• [Data shown]:
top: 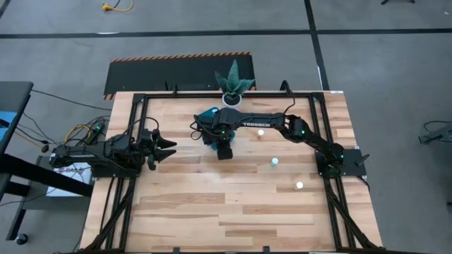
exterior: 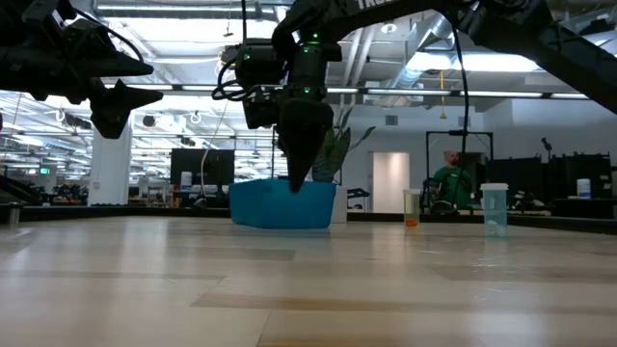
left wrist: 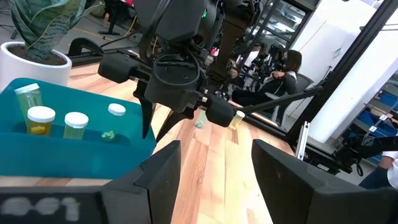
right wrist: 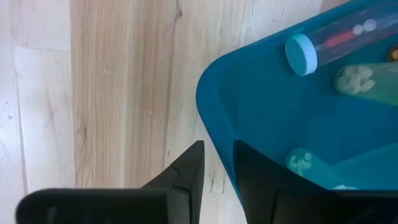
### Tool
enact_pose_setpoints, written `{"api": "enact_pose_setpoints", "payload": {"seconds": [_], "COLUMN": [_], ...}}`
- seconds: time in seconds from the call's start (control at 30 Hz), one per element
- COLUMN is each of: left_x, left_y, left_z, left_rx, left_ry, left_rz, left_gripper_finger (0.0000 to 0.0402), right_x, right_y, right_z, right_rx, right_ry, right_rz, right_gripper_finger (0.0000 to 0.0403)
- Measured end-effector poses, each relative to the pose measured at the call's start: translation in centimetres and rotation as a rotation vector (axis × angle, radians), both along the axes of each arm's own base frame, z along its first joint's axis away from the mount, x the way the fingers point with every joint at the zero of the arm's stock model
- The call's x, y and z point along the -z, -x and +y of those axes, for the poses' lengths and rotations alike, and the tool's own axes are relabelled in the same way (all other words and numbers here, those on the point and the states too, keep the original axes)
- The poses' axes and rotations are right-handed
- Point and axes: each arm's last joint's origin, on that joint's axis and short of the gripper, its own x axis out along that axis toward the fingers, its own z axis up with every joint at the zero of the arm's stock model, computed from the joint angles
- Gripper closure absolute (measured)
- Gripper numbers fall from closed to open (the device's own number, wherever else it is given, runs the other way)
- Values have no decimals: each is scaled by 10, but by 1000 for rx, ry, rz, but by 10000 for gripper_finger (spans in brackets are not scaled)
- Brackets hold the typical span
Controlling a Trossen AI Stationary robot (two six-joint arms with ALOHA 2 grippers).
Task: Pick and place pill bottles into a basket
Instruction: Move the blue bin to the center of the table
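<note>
While the left gripper [top: 171, 148] waits near the tabletop's left edge with its fingers spread apart and nothing between them, the high view shows the right gripper [top: 224, 152] reaching across from the right edge to hang at the near side of the teal basket [top: 207, 113], which sits close to the far edge beside a potted plant [top: 234, 83]. Three pill bottles [top: 274, 162] stand loose on the right half of the tabletop (one of them well toward the near edge). From the low view, the right gripper points straight down in front of the basket's wall, clear of the wood, its fingers drawn to a narrow tip; two bottles stand off to the right, and a person in green [exterior: 449, 183] sits far behind. Looking from the left wrist, the basket holds several white-capped bottles [left wrist: 40, 119], some upright. Through the right wrist camera, the right fingers [right wrist: 186, 171] sit nearly together with only a thin gap and nothing clamped, just over the basket's rounded corner, where a blue-capped tube [right wrist: 323, 42] lies on its side.
</note>
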Motion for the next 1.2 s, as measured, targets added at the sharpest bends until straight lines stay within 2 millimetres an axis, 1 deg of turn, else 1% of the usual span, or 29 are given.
{"api": "enact_pose_setpoints", "payload": {"seconds": [0.27,0.77,1.0,1.2], "left_x": [0,0,0,0], "left_y": [0,0,0,0], "left_z": [0,0,0,0], "left_rx": [0,-1,0,0], "left_ry": [0,0,0,0], "left_rz": [0,0,0,0], "left_gripper_finger": [216,216,216,216], "right_x": [0,0,0,0], "right_y": [0,1,2,1], "right_z": [0,1,9,20], "right_rx": [1,-2,-9,10], "right_ry": [0,-5,-18,-53], "right_rz": [0,8,28,32], "right_gripper_finger": [329,372,382,382]}}
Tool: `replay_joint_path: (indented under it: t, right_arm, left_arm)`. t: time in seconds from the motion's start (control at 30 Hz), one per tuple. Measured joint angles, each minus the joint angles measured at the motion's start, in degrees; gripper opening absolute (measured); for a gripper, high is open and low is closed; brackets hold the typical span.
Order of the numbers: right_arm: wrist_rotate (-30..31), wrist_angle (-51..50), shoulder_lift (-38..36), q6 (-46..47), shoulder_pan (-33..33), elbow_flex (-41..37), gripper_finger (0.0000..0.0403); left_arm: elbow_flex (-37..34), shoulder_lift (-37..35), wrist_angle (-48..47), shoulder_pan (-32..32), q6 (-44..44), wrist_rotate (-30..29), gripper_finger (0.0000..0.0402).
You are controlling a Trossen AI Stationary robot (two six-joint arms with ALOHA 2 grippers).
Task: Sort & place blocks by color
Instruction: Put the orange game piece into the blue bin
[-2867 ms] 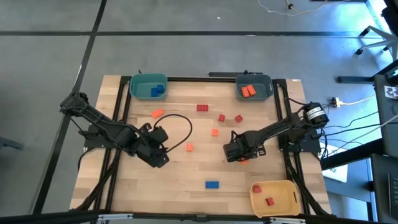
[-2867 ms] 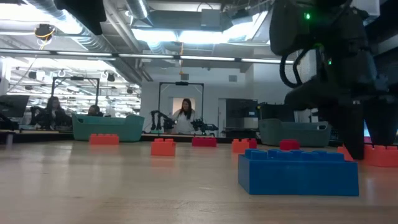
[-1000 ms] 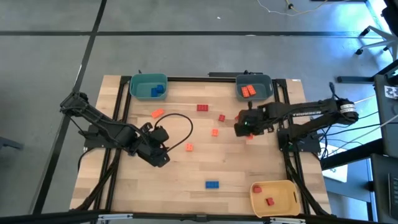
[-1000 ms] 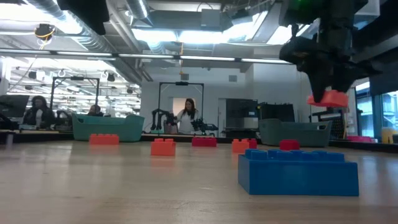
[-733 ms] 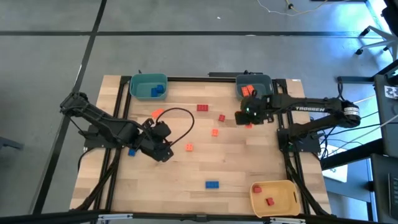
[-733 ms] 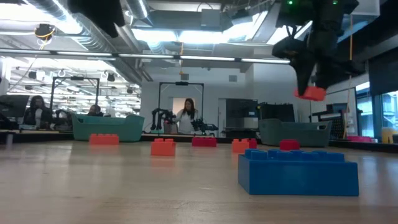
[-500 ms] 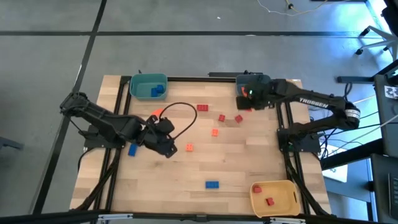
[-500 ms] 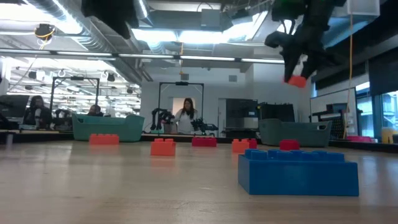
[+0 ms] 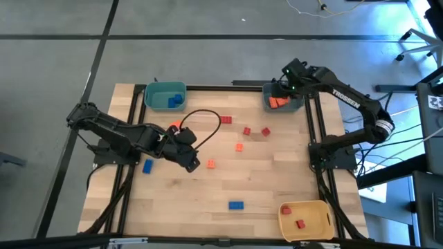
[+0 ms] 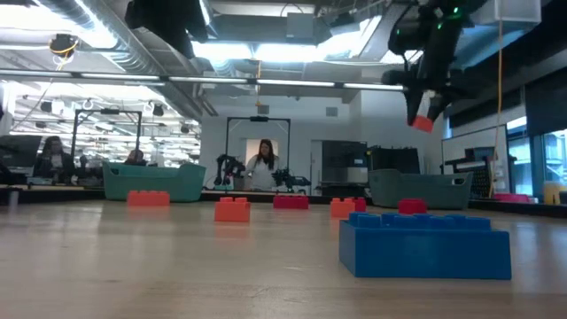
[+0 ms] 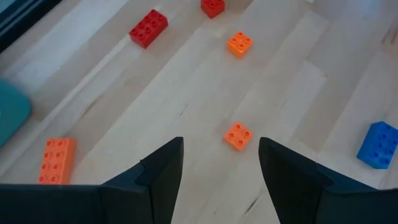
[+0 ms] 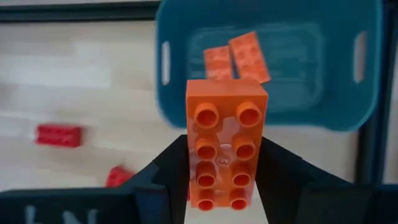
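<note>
Right gripper (image 12: 224, 180) clamps studded orange brick (image 12: 226, 144); left gripper (image 11: 221, 165) spread wide

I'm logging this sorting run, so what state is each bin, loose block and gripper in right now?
right gripper: shut on an orange block, held above the grey-blue bin.
left gripper: open, empty, over the table.
grey-blue bin: holds two orange blocks.
teal bin: holds blue blocks.
yellow bin: holds red blocks.
small orange block: loose on the table, ahead of the left gripper.
blue block: loose on the table.
</note>
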Motion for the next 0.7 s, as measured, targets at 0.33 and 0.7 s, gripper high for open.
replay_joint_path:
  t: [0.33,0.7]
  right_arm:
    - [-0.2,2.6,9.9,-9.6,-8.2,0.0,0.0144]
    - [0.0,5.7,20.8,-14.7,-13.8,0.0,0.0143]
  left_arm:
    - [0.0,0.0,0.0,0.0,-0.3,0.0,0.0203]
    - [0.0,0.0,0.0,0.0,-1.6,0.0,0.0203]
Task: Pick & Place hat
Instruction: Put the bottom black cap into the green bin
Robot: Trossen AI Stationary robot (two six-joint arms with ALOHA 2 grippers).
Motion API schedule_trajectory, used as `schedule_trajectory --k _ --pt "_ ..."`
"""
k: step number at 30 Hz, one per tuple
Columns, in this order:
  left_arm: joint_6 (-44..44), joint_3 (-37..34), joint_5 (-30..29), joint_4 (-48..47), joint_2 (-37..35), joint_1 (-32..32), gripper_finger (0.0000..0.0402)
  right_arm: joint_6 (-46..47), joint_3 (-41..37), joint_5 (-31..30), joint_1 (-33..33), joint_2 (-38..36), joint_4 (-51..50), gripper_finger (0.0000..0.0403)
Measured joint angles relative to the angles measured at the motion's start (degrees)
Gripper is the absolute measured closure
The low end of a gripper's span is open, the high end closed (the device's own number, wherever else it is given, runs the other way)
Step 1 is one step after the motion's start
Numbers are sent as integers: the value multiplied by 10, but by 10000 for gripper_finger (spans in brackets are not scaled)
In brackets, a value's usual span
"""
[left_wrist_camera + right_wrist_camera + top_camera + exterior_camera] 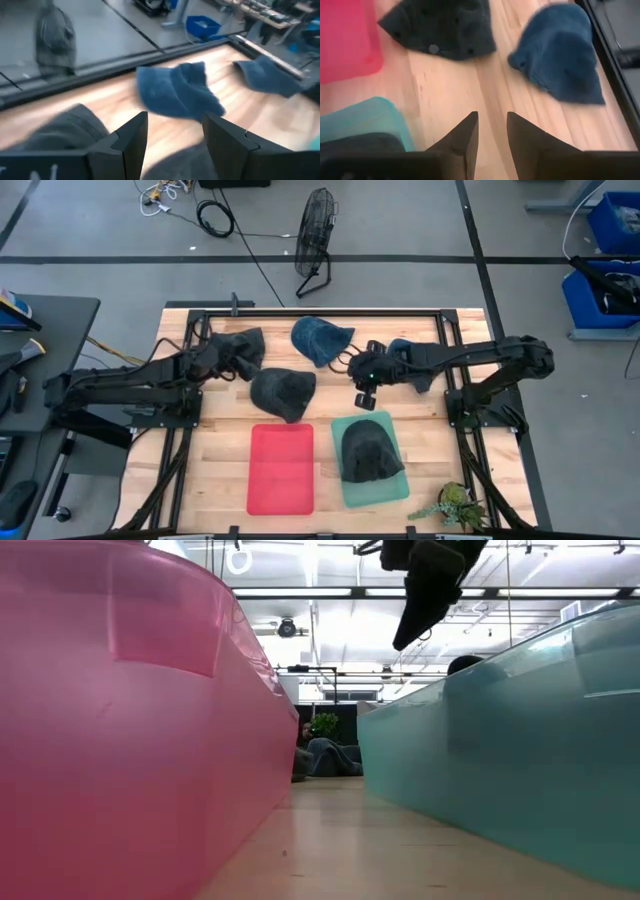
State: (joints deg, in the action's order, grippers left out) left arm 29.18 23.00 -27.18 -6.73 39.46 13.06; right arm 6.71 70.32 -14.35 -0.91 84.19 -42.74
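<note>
Several hats lie on the wooden table. A dark grey hat lies at the middle and a blue one beyond it. Another grey hat lies far left. A second blue hat is half hidden by my right arm. A dark hat rests inside the teal tray. My left gripper is open beside the far-left grey hat. My right gripper is open, hanging above bare wood between the teal tray and the middle hat.
A red tray stands left of the teal tray at the near side, with a strip of bare wood between them. A small plant sits at the near right corner. A black frame borders the table.
</note>
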Motion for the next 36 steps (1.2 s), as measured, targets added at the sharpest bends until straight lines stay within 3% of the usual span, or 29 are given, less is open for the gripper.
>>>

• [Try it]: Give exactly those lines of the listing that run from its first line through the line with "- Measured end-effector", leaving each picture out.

• [Answer section]:
top: 
exterior: 
left wrist: 
right wrist: 
### Tool
enact_pose_setpoints, written `{"api": "enact_pose_setpoints", "payload": {"seconds": [_], "COLUMN": [_], ...}}`
- seconds: time in seconds from the call's start (control at 30 Hz), one per element
- COLUMN is each of: left_x, left_y, left_z, left_rx, left_ry, left_rz, left_gripper_finger (0.0000 to 0.0402), right_x, right_y, right_z, right_rx, right_ry, right_rz, right_gripper_finger (0.0000 to 0.0403)
- Measured end-effector poses, each relative to the pose measured at the call's start: translation in centimetres and rotation as a rotation vector (axis × angle, radians), both along the axes of each arm's own base frame, z along its first joint's axis away from the mount, x the way the fingers point with every joint at the zero of the arm's stock model

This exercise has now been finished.